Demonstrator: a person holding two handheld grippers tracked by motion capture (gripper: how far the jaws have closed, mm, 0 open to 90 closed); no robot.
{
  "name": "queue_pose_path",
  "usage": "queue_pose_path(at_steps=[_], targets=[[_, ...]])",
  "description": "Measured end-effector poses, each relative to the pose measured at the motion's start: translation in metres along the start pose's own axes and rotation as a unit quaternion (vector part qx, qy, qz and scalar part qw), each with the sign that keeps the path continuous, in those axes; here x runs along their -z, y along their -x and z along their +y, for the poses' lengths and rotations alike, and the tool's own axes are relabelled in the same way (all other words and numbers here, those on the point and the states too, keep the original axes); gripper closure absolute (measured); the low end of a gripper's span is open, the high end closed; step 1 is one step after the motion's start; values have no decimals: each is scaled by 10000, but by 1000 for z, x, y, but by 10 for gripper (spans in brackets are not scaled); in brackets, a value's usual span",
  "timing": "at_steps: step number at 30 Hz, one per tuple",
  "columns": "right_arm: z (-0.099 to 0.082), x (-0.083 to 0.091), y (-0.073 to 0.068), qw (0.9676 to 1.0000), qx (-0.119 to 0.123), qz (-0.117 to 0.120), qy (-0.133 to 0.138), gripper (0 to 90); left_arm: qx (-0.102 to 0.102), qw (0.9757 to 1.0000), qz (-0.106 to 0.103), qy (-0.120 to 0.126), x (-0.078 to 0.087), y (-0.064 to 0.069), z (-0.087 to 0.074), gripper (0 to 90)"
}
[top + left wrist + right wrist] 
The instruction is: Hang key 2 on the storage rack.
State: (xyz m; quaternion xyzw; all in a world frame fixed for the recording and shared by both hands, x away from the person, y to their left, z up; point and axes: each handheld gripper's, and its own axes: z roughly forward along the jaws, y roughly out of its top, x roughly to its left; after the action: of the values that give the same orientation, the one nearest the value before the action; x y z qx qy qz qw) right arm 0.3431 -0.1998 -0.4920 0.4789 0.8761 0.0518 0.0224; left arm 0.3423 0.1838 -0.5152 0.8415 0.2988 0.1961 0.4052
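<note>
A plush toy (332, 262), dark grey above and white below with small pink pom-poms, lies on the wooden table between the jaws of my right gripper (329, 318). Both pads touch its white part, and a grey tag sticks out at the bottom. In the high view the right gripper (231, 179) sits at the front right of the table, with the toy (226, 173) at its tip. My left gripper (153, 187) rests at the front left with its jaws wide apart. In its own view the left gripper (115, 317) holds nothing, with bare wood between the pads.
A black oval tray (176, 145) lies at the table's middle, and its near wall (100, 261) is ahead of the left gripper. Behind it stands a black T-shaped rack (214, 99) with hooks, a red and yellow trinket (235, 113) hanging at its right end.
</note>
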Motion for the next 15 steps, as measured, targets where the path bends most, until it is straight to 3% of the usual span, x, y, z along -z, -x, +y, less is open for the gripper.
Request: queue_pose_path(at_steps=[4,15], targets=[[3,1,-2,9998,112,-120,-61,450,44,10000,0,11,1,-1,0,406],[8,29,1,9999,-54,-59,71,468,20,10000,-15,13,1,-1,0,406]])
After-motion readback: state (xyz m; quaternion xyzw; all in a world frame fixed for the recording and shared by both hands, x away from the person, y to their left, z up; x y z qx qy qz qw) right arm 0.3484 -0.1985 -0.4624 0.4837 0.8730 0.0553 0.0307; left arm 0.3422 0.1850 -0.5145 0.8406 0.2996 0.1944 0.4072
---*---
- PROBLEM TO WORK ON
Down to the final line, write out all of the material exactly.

- RESULT OF THIS TASK
Demonstrator: a person holding two handheld grippers tracked by motion capture (gripper: how far the jaws have closed, mm, 0 open to 90 closed); no robot.
{
  "name": "queue_pose_path",
  "usage": "queue_pose_path(at_steps=[_], targets=[[_, ...]])",
  "description": "Measured end-effector poses, each relative to the pose measured at the motion's start: translation in metres along the start pose's own axes and rotation as a unit quaternion (vector part qx, qy, qz and scalar part qw), each with the sign that keeps the path continuous, in those axes; here x runs along their -z, y along their -x and z along their +y, for the poses' lengths and rotations alike, and the tool's own axes are relabelled in the same way (all other words and numbers here, those on the point and the states too, keep the original axes); gripper closure absolute (measured); the low end of a gripper's span is open, the high end closed; step 1 is one step after the motion's start; values have no decimals: each is scaled by 10000, but by 1000 for z, x, y, but by 10 for gripper (spans in brackets are not scaled); in brackets, a value's usual span",
  "timing": "at_steps: step number at 30 Hz, one per tuple",
  "columns": "right_arm: z (-0.099 to 0.082), x (-0.083 to 0.091), y (-0.073 to 0.068), qw (0.9676 to 1.0000), qx (-0.119 to 0.123), qz (-0.117 to 0.120), qy (-0.133 to 0.138), gripper (0 to 90); left_arm: qx (-0.102 to 0.102), qw (0.9757 to 1.0000), qz (-0.106 to 0.103), qy (-0.120 to 0.126), x (-0.078 to 0.087), y (-0.064 to 0.069), z (-0.087 to 0.074), gripper (0 to 90)"
}
[top + left wrist + right wrist] 
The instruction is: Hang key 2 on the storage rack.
State: (xyz m; quaternion xyzw; all in a world frame fixed for the recording and shared by both hands, x away from the person, y to their left, z up; point and axes: each handheld gripper's, and its own axes: z roughly forward along the jaws, y roughly out of its top, x roughly to its left; after the action: of the values that give the same orientation, the one nearest the value before the action; x y z qx qy qz qw) right arm 0.3431 -0.1998 -0.4920 0.4789 0.8761 0.0518 0.0224; left arm 0.3423 0.1838 -0.5152 0.8415 0.2988 0.1961 0.4052
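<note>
A plush toy (332, 262), dark grey above and white below with small pink pom-poms, lies on the wooden table between the jaws of my right gripper (329, 318). Both pads touch its white part, and a grey tag sticks out at the bottom. In the high view the right gripper (231, 179) sits at the front right of the table, with the toy (226, 173) at its tip. My left gripper (153, 187) rests at the front left with its jaws wide apart. In its own view the left gripper (115, 317) holds nothing, with bare wood between the pads.
A black oval tray (176, 145) lies at the table's middle, and its near wall (100, 261) is ahead of the left gripper. Behind it stands a black T-shaped rack (214, 99) with hooks, a red and yellow trinket (235, 113) hanging at its right end.
</note>
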Motion for the next 15 steps, as measured, targets where the path bends most, until it is straight to 3% of the usual span, x, y, z along -z, -x, +y, less is open for the gripper.
Request: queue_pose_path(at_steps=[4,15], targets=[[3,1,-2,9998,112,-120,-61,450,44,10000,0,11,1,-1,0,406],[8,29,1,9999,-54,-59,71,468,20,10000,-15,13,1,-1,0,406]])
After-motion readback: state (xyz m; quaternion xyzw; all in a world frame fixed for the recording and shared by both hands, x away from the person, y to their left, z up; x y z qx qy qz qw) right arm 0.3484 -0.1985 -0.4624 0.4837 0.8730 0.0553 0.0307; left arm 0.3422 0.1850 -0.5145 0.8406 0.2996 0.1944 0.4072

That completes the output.